One input methodology has always been avoided on my part, however, because of my early, extended exposure to optical character regognition systems (I helped develop a specialized data input system for art-auction results in the very early 90’s, pre-Windows). The input stsyem is not OCR-based, but observing how OCR developers evaluate and make claims of “99%” accuracy made me highly skeptical of similar systems’ marketing claims.
In OCR, a factual claim of 99% accuracy can be made when a 99 of 100 characters have been accurately recognized and rendered. Of course, this sentence contains about fifty-odd characters. So 99% accuracy can mean one error in every sentence or two. Which makes it less useful than one might hope.
As voice-recognition systems entered the market, I watched as similar claims of accuracy were made, and concluded that voce-rec had to overcome the same hurdles that OCR had yet to master.
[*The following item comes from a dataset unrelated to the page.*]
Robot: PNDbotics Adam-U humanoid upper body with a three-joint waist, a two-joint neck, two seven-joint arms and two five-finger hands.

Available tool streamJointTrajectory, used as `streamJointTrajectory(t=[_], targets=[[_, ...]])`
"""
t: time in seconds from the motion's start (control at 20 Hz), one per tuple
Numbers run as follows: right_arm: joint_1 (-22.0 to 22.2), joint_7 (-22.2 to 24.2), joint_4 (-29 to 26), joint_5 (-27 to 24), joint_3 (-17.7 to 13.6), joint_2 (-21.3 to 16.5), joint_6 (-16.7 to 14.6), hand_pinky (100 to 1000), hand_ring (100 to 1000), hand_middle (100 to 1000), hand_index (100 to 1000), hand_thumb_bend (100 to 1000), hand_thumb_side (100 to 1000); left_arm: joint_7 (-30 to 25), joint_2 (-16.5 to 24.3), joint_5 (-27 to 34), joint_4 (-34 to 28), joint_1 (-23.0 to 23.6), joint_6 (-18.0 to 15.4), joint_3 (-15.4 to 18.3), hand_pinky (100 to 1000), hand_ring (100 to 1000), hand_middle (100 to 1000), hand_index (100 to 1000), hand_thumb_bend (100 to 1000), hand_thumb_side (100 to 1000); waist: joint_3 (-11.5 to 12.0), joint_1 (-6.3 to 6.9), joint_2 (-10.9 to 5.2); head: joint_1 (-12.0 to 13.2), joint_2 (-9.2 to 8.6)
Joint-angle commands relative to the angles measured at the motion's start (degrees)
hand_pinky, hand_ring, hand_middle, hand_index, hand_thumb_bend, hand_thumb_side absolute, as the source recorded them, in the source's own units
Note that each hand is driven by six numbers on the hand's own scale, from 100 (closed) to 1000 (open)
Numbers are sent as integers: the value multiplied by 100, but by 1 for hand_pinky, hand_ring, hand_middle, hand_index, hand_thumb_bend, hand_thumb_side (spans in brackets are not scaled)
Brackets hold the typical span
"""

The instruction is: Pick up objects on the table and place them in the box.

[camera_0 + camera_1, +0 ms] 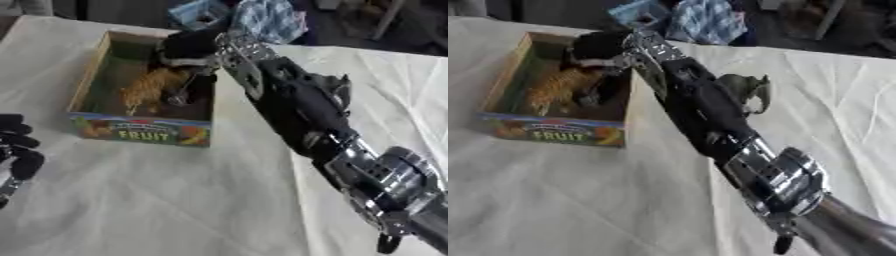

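Observation:
An open cardboard box (87,82) with a "FRUIT" label on its front stands at the far left of the white-covered table. My right arm reaches across from the lower right, and my right hand (188,50) hangs over the inside of the box. An orange striped toy (150,89) lies tilted in the box, right under and against that hand; whether the hand holds it is hidden. A grey elephant-like toy (747,90) stands on the cloth just behind my right forearm. My left hand (16,145) rests open at the left edge, holding nothing.
The white cloth (175,200) covers the table, with wide bare room in front of the box. Blue patterned bags (262,17) lie beyond the table's far edge. The right forearm (302,107) crosses the middle of the table.

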Motion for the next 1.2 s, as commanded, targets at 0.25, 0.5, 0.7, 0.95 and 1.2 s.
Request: streamJointTrajectory(t=[0.25, 0.5, 0.7, 0.95, 1.2], targets=[[-97, -872, 268, 1567, -24, 26, -520, 755, 653, 638, 810, 324, 532, -40, 59, 47, -132, -65, -2, -7, 526, 577, 576, 715, 767, 408, 32, 78, -89, -28, -82], [-158, -1726, 361, 2282, -33, -40, -520, 794, 774, 824, 919, 446, 671, -40, 61, 51, -123, -48, 0, -3, 527, 577, 576, 715, 766, 409, -12, 87, -111, -7, -87], [-249, -2026, 380, 2491, 17, -143, -520, 821, 825, 877, 944, 450, 730, -38, 67, 51, -107, -19, 1, 3, 527, 577, 576, 715, 767, 409, -73, 89, -149, 21, -74], [-347, -2066, 103, 2190, 261, -329, -520, 832, 845, 899, 950, 450, 714, -23, 87, 42, -85, 33, -3, 24, 528, 578, 576, 715, 767, 409, -177, 82, -210, 83, -49], [-405, -1874, -444, 1442, 532, -605, -520, 836, 848, 898, 951, 456, 621, -6, 111, 30, -64, 82, -7, 43, 528, 578, 576, 715, 766, 409, -316, 71, -259, 146, -15]])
Finally, with the the release of IBM’s ViaVoice sometime in 2000, and after hearing my father describe the reasonably good results he has experienced with Dragon’s line of voice-recognition dictation software, I concluded it was time to keep an eye out for a good price on voice-rec sofware.
Boy, did I find a good price. But that’s a separate entry.
So far, I’ve found ViaVoice to be reasonably effective. I have yet to really put it to work, but will certainly followup on this.